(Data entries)
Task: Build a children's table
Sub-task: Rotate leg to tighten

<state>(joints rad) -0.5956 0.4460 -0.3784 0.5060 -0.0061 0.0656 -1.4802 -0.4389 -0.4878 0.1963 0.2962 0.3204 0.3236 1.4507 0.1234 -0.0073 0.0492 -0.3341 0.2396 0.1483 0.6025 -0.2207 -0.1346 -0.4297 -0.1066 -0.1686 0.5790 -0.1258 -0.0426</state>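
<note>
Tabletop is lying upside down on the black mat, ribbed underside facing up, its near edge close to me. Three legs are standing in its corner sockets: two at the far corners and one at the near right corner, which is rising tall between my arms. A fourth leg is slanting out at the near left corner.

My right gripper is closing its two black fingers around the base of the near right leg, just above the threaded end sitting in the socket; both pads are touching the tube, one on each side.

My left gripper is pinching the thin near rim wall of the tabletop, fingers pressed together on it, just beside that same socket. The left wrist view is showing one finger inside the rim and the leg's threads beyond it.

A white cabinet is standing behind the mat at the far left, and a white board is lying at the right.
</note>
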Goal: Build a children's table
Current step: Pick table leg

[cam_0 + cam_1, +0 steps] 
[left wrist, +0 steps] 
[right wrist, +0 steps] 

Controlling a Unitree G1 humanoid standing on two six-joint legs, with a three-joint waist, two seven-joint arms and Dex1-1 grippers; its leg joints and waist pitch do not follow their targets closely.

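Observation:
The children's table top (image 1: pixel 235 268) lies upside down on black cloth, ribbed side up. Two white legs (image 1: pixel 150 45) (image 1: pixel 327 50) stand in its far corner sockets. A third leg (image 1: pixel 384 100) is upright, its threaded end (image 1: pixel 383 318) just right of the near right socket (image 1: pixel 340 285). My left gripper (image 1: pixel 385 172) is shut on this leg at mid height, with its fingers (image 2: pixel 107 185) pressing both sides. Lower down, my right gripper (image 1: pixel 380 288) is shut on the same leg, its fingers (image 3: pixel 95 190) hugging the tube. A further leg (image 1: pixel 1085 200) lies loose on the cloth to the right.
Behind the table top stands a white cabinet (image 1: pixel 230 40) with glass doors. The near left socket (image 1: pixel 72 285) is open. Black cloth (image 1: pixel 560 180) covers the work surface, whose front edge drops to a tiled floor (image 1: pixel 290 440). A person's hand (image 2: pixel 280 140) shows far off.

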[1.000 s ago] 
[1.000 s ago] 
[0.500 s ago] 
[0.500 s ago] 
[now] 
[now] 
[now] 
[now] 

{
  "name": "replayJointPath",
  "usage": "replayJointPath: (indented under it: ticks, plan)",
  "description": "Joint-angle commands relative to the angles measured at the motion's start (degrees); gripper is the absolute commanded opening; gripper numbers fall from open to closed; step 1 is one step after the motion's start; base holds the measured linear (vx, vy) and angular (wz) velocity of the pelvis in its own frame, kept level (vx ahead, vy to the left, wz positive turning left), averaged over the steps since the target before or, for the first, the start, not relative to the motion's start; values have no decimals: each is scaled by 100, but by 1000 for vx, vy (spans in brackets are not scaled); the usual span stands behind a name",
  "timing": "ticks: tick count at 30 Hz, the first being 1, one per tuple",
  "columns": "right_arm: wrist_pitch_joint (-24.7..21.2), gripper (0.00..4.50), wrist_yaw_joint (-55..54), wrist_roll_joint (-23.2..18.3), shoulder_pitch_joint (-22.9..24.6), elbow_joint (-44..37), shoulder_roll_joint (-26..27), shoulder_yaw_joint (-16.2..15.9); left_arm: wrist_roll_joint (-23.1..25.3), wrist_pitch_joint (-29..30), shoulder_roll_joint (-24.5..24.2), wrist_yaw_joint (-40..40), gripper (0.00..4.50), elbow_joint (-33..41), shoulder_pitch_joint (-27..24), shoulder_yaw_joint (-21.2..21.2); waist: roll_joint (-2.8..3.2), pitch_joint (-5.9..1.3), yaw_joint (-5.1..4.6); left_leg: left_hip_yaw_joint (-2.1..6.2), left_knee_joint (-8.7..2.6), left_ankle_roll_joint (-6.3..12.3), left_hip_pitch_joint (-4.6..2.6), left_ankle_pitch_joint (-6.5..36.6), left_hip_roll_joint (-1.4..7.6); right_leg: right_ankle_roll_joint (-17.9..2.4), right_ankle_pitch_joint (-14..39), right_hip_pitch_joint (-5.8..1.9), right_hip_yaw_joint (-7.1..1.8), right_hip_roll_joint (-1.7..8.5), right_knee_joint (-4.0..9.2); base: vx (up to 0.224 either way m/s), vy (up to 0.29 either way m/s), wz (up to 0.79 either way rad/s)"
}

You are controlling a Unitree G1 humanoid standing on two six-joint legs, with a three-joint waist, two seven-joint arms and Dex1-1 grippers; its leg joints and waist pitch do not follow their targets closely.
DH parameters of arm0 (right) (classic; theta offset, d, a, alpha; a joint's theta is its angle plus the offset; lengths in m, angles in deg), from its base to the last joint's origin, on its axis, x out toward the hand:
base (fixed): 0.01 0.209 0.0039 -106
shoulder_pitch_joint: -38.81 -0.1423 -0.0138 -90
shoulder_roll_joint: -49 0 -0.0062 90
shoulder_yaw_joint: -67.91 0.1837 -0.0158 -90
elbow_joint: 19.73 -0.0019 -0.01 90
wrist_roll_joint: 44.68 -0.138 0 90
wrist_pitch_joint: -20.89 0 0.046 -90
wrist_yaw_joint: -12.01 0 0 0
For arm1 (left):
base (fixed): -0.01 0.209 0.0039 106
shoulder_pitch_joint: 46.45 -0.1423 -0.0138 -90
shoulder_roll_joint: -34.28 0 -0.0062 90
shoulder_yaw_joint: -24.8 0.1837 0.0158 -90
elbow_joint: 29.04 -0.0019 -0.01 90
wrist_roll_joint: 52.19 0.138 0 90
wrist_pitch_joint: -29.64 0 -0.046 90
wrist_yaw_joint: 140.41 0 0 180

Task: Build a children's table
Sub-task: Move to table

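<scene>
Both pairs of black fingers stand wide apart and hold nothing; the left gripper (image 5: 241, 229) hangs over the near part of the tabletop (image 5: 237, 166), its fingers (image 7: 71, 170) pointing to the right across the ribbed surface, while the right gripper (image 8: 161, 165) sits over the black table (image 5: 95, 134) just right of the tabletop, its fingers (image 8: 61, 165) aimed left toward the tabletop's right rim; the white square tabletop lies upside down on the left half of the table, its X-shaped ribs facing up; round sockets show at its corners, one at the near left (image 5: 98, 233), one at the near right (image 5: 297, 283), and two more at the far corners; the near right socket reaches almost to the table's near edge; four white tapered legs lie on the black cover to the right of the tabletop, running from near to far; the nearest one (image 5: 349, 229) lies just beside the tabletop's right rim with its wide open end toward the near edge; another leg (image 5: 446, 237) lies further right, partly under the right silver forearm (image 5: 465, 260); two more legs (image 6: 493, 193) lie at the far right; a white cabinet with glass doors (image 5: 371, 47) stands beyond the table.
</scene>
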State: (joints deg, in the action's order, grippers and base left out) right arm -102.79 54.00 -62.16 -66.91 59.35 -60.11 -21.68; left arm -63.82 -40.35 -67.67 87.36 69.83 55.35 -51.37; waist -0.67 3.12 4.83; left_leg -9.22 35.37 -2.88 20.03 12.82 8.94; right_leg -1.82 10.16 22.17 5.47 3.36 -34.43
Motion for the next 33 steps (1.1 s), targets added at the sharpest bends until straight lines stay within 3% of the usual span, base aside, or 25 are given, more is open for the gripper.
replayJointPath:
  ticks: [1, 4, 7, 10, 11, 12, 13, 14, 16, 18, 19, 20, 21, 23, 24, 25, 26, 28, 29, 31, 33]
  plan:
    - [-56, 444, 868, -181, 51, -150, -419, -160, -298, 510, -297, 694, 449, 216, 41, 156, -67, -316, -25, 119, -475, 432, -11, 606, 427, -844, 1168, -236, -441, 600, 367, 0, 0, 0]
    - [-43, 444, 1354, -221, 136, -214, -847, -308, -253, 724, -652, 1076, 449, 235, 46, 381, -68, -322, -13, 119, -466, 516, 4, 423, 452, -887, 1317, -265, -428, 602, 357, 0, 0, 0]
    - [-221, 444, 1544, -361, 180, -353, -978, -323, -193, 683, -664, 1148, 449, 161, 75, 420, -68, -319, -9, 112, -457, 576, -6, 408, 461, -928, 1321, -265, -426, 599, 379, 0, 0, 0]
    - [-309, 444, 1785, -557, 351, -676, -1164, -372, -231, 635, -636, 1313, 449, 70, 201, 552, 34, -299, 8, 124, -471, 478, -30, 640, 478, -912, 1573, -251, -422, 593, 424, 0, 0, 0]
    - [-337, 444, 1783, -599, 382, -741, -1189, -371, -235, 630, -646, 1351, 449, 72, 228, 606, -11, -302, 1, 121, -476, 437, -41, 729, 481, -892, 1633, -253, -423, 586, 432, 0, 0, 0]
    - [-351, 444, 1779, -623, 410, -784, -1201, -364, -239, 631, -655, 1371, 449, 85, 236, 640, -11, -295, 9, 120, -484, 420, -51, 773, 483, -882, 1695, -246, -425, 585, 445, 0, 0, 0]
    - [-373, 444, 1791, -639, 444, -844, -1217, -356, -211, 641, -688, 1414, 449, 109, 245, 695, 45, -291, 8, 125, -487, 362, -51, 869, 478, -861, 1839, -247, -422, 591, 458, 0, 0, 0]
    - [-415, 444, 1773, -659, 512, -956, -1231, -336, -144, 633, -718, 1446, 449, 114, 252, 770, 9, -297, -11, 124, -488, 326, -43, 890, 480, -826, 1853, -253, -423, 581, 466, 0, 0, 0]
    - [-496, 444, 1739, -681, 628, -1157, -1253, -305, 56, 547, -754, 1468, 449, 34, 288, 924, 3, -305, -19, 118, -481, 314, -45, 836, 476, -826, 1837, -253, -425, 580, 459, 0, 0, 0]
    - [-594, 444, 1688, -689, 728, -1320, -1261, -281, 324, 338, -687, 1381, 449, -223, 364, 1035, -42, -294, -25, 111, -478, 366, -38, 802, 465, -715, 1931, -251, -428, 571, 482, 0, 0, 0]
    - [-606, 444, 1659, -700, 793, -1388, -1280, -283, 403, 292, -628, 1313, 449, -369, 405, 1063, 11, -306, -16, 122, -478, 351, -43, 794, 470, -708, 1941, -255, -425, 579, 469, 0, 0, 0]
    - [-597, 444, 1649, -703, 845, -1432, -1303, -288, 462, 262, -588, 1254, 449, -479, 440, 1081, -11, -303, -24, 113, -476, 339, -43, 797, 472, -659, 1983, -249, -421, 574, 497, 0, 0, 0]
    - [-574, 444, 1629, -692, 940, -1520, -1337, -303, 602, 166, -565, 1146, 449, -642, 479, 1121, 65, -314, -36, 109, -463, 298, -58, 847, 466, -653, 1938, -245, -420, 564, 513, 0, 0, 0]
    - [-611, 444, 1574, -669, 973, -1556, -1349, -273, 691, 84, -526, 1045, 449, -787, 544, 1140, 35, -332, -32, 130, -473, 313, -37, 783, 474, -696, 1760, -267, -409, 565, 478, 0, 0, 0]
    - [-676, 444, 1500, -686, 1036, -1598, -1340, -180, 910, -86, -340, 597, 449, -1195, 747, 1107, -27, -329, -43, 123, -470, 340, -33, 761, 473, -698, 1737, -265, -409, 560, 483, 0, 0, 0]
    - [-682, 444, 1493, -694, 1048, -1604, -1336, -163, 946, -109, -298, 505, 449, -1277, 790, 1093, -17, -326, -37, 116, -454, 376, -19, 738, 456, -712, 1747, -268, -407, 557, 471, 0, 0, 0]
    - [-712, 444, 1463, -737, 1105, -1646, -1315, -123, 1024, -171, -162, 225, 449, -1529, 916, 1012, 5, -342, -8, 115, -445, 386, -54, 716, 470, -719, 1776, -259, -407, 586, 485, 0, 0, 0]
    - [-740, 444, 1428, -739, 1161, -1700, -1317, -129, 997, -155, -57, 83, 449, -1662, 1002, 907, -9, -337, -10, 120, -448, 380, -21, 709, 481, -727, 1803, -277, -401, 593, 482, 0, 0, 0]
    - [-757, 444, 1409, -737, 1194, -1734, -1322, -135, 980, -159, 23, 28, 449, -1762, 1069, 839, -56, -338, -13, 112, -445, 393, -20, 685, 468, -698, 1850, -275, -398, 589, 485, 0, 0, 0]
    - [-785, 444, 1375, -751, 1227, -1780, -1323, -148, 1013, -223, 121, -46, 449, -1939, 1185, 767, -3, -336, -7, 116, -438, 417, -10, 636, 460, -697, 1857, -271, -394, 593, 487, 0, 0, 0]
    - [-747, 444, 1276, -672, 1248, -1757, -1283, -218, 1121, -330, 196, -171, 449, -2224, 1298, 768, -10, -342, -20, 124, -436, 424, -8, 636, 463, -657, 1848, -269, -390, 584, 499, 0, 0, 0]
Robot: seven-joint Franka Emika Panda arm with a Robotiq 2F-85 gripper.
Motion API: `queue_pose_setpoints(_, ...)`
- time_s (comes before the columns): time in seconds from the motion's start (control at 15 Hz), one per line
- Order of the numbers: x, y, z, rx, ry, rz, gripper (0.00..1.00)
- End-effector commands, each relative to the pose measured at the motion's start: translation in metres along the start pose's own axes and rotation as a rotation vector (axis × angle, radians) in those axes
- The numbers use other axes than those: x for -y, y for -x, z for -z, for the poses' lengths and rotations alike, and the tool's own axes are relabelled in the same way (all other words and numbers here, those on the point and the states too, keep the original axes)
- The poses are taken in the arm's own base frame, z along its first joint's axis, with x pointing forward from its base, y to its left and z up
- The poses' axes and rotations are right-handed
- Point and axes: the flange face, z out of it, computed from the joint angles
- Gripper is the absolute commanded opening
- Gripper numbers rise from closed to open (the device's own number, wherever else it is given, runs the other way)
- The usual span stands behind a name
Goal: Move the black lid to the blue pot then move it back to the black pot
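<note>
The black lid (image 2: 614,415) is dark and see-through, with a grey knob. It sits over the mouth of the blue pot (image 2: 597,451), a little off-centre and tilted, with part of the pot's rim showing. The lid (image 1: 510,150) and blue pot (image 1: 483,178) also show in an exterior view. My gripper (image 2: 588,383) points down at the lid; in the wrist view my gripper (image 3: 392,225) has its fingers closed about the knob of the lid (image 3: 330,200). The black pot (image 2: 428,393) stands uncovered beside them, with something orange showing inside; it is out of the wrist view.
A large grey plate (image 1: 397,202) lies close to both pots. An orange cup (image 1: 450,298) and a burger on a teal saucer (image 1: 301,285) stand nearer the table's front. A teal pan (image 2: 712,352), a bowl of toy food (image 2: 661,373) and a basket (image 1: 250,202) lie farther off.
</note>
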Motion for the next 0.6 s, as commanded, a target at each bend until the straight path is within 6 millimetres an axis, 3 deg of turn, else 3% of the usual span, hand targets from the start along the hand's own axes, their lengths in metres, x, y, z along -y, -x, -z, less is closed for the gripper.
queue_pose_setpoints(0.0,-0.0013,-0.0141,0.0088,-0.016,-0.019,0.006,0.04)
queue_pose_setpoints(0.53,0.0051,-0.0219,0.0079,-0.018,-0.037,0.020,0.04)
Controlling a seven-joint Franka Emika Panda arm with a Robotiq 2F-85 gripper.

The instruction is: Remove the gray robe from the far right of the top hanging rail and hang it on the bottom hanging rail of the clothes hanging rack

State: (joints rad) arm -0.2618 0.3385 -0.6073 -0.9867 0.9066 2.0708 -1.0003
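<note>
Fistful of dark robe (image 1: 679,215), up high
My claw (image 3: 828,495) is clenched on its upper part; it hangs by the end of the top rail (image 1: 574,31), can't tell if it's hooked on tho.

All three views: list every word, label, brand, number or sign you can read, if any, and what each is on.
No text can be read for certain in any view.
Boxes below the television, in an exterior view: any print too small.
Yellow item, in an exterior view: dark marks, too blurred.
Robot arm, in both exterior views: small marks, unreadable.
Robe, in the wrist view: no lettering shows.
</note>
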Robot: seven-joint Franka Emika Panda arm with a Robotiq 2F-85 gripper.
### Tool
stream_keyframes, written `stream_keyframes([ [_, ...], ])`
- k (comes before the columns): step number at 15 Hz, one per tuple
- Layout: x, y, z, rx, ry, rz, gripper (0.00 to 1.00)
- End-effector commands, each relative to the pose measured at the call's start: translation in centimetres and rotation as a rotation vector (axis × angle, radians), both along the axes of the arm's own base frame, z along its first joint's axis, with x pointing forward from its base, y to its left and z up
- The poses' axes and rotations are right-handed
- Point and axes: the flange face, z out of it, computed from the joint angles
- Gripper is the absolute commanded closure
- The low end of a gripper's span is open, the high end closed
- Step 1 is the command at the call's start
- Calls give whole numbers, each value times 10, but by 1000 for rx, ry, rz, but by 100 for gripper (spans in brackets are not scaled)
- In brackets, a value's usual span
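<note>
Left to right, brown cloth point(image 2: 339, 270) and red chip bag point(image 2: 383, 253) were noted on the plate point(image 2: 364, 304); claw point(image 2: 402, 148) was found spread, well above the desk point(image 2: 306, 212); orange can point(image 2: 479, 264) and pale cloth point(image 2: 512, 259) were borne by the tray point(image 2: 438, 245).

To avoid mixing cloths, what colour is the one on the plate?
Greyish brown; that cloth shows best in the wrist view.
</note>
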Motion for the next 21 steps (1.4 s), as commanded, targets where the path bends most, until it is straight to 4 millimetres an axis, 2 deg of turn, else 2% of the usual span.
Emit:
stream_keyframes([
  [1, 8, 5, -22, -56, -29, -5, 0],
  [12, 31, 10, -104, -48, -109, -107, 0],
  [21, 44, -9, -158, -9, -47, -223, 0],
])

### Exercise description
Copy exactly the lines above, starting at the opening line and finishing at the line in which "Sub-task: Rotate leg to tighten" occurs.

### Task result
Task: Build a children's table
Sub-task: Rotate leg to tighten

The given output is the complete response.